片隅の町の幸せ

それは、あなたの小さな幸せ

母親



 数日前、母親は、バスツアーの「四国八十八ヶ所の旅」に行ってきた。白装束に、お寺一箇所ごとで印を押してもらうのだ。バスツアーだと、月一回、一年で四国一周するのかな。バスだと、とても楽だと言っている。

 母親は既に、歩きと、交通機関を使って、四国を二周している。そして今、すべて歩いて回りたいと、三度目を回っているのだ。これには私も同行していて、高知県の桂浜まで進んでいる。私に時間がとれたら、またそこから出発する事になる。こういうのを、区切り打ちという。

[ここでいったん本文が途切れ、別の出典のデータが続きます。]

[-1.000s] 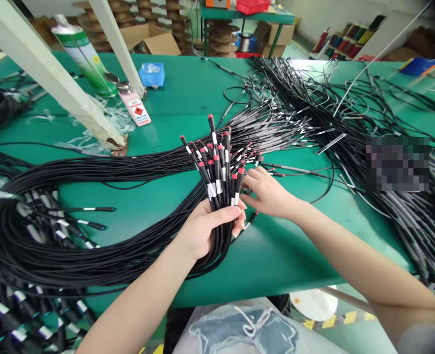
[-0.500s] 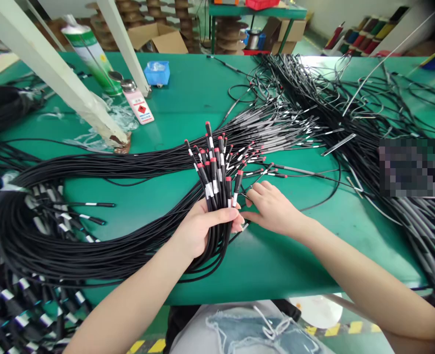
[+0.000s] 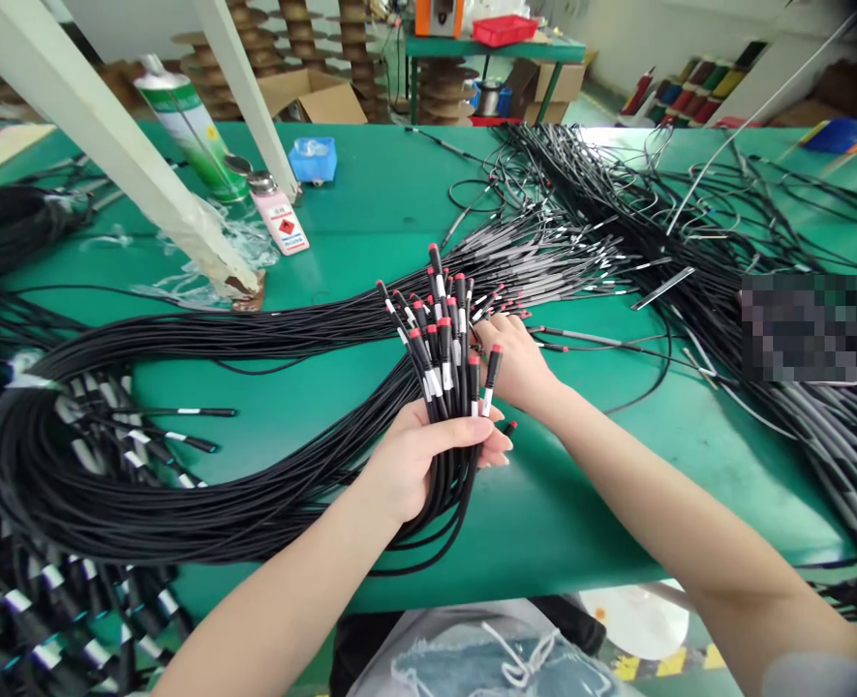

 バスツアーは、死ぬまでに歩きとおせるか分からないから、保険みたいなものだろう。バスで回って、白装束に、印を全てもらっておこうとしているのだ。

 しかし、婆さんが歩き遍路をしていると、結構、珍しがられる。お年なのにお元気ですねぇ、ってね。しかも隣に息子がいるんだ、まるで、「砂の器」だぜ。

 外国人も時々いて、近寄ってくる。婆さんに、東洋の神秘でも感じてるのかね。

 白装束の下は、梵字の般若心経だ。母親が書いた。梵字とは、一字一字が仏をあらわしている。漢字で般若心経を書く人は多いが、梵字ではめったにいないだろう。寺の坊さんでも書いてるかどうか・・・事実、母親がこの心経を奉納すると、坊さんにたまげられる。

 

 母親は、わがままな婆さんだ。宿に入れば、やれ汚い、ほこりが多い、風呂が狭い・・・。飯の時は、味が薄いだの、量がどうたらこうたら・・・。

 道中でトイレがなかったら、野でする。気分が悪くなったとゲロを吐く。

 人ってのは、絶対的に美しいものではない、母親を見ているとそう思う。